Fanny Winston, hair newly colored and permed, had that festive, somewhat florid-cheeked look of a woman who has been through an ordeal for beauty’s sake, and is determined to believe that the ordeal has not been in vain. As Terence helped her walk from the hairdresser’s salon to his car parked at the curb, she leaned heavily on his arm, though she was using, too, her aluminum walker, and peered up at him with a coquettish sort of petulance, saying, “Well!—you’re diplomatic, aren’t you!—silent as the tomb.” Terence realized that he’d been expected to comment on his mother-in-law’s hair, which was an eerie bluish-silver, synthetic as spun glass, permed in such a way as to lift in swirls from her scalp, to disguise the hair’s thinness; this was in fact the style in which Mrs. Winston had been wearing her hair for years, and Terence thought it quite becoming. It was the elderly woman’s puffy, sagging, rouged face that was the problem.

  “Your hair is very becoming, Fanny,” Terence said, smiling. The harsh chemical odor of the permanent wave, thinly disguised by something sweet and perfumy, made his eyes water. “I like it that way, very much.”

  “It’s the same way I’ve been wearing it for years.”

  Before Terence could speak further, Mrs. Winston grunted, swinging herself around into the passenger’s seat of the Oldsmobile, as Terence held the door open. Once, helping Mrs. Winston into the car, at a time when she was still using her wheelchair, Terence had inadvertently let slip the heavy door, and it had struck her swollen knees.

  As they drove out of the village and into the semirural suburban neighborhood where the Greenes lived, Mrs. Winston chattered and Terence listened, or tried to listen. Trying to keep his thoughts from flying to Trenton, to Ava-Rose: Would she love him less, if he could not help her relocate The Craft of Beauty, soon? Mrs. Winston was visiting the Greenes for a week, or was it two weeks, or was it forever, and in her chatter she oscillated from being grateful she was in Queenston—“You can’t imagine, at your age, how lonely my life is now”—to complaining, as if conspiratorially with her son-in-law, of her daughter—“I may be old-fashioned, but I simply don’t approve of a mother with two young girls spending so much time out of the house. What an active circle of friends you two have!”

  Terence, who had seen virtually nothing of his Queenston friends for months, murmured, affably, “Yes.”

  Mrs. Winston complained too of Kim, who seemed to have no time at all for her grandmother any longer—“It’s rush rush rush, no wonder she’s so skinny, and if it isn’t her friends it’s gymnastics now, did you see the bruises on the poor girl’s arms?—from falling off the bars, she says. There’s something unhealthy about all this activity.”

  Terence, driving his car, murmured, “Yes.” Though he had not known that Kim was interested in gymnastics. Hadn’t that been Cindy?

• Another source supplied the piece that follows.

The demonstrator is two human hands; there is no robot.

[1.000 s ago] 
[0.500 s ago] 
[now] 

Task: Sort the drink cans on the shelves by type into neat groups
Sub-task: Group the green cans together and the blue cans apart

  Mrs. Winston continued, vigorously, “Isn’t it a surprise, Cindy in a senior high school production?—at her age? It’s done wonders for her morale, and she’s lost weight, but I do worry—you know what actors are like. I wouldn’t doubt they all smoke marijuana.”

  The last time Terence had seen one of Ava-Rose’s young nieces, the lanky, curly-haired girl had been lounging on the top step of the sagging veranda at 33 Holyoak, smoking a cigarette. A cigarette! At her age! It was a warm, muggy day, and the girl wore alarmingly short denim shorts, and a yellow elastic halter top in which her small pale breasts swung disconcertingly loose. Terence had been upset to see the girl so provocatively dressed, for anyone to notice who drove by, and he thought it shocking that she was smoking—“Is this something new, Dana? Or—Dara?” The girl stared at him, and laughed, as if he’d said something inadvertently funny. “If you don’t even know my name, Dr. Greene, maybe it ain’t up to you to tell me can I smoke or not, huh?” She spoke in a throaty voice, and she’d stuck out her lower lip in the pouty, seductive Renfrew manner; not so hostile as her words might indicate, but rather more flirtatious. Terence, blushing, could only think to mumble, “Well, I hope your sister doesn’t smoke, too,” and the girl continued to stare at him, cool, bemused, “What sister? I don’t have a sister, Dr. Greene. Who told you that?”

  The chemical fumes from Mrs. Winston’s hair assailed Terence’s nostrils and eyes, and he was beginning to feel slightly nauseated. Mrs. Winston did not want the windows of the Oldsmobile lowered more than a crack, so that her hairdo wouldn’t be disturbed. “—on TV, all the time. So upsetting! But if it isn’t marijuana it’s crack. Oh my yes, we all know about crack.”

  Terence had lost the thread of their conversation. He said, tentatively, “None of the kids smokes, thank God.”

  “Oh but Phyllis has begun again, hasn’t she? She’s looking very good these days, all that tennis, but I do worry—”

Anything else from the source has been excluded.